# DO NOT radial lace Chris King (classic) hubs or this can happen to you.



## gsxrawd (Apr 7, 2004)

This is why Chris King DO NOT recommend radial lacing on their Classic hubs.

I had the wheels for about 5 years. Never had a problem till yesterday while sprinting to catch a breakaway the front wheel started to wobbled so bad that I thought a crash was inevitable. Luckly I was able to stop safely without crashing. I thought I had broken some spokes but upon inspection none of the spoke broke instead it was the flange of the hub that broke.

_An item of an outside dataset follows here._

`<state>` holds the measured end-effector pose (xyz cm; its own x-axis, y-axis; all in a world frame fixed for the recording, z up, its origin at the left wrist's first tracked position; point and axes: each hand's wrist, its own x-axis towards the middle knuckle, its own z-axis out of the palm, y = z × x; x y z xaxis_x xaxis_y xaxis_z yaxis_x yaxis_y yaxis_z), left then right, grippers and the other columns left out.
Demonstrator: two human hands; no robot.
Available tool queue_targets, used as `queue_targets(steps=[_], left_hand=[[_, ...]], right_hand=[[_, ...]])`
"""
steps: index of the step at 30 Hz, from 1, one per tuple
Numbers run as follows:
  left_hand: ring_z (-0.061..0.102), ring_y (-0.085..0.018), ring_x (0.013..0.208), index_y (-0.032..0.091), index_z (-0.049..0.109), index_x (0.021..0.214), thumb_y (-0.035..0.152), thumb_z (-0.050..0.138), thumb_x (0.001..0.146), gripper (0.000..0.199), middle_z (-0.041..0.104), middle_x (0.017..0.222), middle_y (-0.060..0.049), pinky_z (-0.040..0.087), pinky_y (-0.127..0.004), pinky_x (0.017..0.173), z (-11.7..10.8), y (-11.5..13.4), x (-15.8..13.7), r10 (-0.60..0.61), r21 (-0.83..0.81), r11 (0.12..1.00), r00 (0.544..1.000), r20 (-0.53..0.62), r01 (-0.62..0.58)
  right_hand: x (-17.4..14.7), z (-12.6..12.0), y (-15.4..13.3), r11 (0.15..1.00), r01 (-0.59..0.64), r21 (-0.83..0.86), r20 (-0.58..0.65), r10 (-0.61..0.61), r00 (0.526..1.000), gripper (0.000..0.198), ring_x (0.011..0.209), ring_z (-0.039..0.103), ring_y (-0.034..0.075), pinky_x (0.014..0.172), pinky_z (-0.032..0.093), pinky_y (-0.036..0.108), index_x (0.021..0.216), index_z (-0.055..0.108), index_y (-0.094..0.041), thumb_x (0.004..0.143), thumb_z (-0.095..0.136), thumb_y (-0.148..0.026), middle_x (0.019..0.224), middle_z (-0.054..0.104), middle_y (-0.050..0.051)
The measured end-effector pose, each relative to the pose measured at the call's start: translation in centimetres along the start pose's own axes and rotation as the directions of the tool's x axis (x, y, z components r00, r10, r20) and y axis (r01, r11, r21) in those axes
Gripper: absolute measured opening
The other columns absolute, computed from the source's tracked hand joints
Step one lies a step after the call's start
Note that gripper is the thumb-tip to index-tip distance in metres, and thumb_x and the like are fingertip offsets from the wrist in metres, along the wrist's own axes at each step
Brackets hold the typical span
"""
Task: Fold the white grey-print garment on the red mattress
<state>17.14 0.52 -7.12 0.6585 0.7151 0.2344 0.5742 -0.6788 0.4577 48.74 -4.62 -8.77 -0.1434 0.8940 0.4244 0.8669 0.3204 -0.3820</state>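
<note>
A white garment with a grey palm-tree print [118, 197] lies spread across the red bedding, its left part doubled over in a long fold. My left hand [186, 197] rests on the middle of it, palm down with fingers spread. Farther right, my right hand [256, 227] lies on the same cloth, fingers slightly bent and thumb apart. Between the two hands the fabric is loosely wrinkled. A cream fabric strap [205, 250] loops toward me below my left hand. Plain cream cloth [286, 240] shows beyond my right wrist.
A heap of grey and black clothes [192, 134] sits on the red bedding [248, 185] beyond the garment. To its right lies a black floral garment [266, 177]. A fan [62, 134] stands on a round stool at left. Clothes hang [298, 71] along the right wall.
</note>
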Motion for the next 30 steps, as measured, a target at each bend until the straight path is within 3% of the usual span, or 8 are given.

I only weight 155 lbs so I didn't think I would have a issue with the radial lacing. I will replace the hub with the R45 which is approved for radial lacing.


----------



## cxwrench (Nov 9, 2004)

so you actually RTFM and chose to ignore it? glad you didn't go down.


----------



## gsxrawd (Apr 7, 2004)

I purchased the wheel from a buddy at a super good deal. He had them build up that way. At the time I did not know that King do not recommend radial lacing on their classic hubs. I only knew about it after the incident and was looking at the FAQ on the chris king site.


----------



## cxwrench (Nov 9, 2004)

wow...you're lucky (and prob a pretty good bike handler) to not go down. the R45 will work great for you.


----------



## pigpen (Sep 28, 2005)

Ah hell no. I would call CK and demand they turn that into a salt or pepper shaker!


----------



## orange_julius (Jan 24, 2003)

gsxrawd said:


> I purchased the wheel from a buddy at a super good deal. He had them build up that way. At the time I did not know that King do not recommend radial lacing on their classic hubs. I only knew about it after the incident and was looking at the FAQ on the chris king site.


After all that, do you still think of his as a "buddy"? 

Glad you survived the incident. If I were you I'd demand my money back if you haven't done so yet. 

By the way, whoever built the wheel shouldn't be building wheels in the first place, it is willful negligence to knowingly build an out-of-spec wheel.


----------



## Zen Cyclery (Mar 10, 2009)

Good to hear that your ok. Could have been alot worse. You should be pretty stoked on the R45 though.


----------



## paulfeng (Jun 10, 2011)

Glad you didn't go down, and my compliments on the quality of photography.


----------



## Al1943 (Jun 23, 2003)

I had a 7 year old DT Swiss 240 S rear hub flange break like that and it was laced 3X on both sides.


----------



## tednugent (Apr 26, 2010)

orange_julius said:


> After all that, do you still think of his as a "buddy"?
> 
> Glad you survived the incident. If I were you I'd demand my money back if you haven't done so yet.
> 
> By the way, whoever built the wheel shouldn't be building wheels in the first place, it is willful negligence to knowingly build an out-of-spec wheel.


I'm also wondering where his buddy got the wheels built.... do not go there...


----------



## Sheepo (Nov 8, 2011)

I have seen 2 of those fail in person. Same chick I know owned them both. First failed after being laced radially, then the second one failed after the same build. It broke on an emergency stop on a descent. 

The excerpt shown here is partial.